**Task:** In the data below, find each line carrying the string "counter" and copy it out.

**Dataset section:**
◇ ◇ ◇ ◇

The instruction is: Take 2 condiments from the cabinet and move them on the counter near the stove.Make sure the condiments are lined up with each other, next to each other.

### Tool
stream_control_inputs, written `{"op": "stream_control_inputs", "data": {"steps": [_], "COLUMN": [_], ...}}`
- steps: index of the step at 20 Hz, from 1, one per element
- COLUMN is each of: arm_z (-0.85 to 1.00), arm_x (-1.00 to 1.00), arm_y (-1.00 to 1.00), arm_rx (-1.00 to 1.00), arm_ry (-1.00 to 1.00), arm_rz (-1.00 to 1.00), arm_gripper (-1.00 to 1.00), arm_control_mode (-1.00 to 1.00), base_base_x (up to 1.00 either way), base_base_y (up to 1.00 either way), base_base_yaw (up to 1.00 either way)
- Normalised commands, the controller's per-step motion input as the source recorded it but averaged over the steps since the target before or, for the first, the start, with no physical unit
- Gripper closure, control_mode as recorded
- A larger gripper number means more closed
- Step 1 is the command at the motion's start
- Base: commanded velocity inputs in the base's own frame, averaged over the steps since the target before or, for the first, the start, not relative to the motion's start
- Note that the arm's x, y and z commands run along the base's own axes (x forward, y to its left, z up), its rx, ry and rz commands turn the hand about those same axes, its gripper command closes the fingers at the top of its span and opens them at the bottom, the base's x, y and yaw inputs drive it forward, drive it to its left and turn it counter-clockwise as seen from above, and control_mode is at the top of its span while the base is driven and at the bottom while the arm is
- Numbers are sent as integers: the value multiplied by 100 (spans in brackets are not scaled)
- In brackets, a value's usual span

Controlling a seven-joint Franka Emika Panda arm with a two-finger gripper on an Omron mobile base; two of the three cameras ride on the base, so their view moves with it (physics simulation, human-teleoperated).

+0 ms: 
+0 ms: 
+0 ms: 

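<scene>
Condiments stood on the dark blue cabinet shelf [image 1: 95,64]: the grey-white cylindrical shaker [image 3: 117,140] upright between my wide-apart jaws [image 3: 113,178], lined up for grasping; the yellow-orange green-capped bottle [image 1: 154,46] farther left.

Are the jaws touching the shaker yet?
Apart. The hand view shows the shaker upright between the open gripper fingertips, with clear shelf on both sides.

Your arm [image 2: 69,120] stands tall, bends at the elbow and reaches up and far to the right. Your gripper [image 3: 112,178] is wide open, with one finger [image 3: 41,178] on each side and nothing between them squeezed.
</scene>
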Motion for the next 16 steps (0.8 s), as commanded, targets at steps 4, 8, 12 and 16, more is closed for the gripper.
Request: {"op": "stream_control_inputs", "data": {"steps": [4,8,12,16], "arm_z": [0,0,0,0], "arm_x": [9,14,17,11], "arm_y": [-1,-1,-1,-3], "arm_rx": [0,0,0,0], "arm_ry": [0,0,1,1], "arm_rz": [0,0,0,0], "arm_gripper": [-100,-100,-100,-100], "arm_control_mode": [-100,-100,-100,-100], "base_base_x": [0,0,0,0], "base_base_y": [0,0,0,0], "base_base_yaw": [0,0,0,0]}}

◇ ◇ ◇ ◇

**Written response:**
The instruction is: Take 2 condiments from the cabinet and move them on the counter near the stove.Make sure the condiments are lined up with each other, next to each other.
- Note that the arm's x, y and z commands run along the base's own axes (x forward, y to its left, z up), its rx, ry and rz commands turn the hand about those same axes, its gripper command closes the fingers at the top of its span and opens them at the bottom, the base's x, y and yaw inputs drive it forward, drive it to its left and turn it counter-clockwise as seen from above, and control_mode is at the top of its span while the base is driven and at the bottom while the arm is

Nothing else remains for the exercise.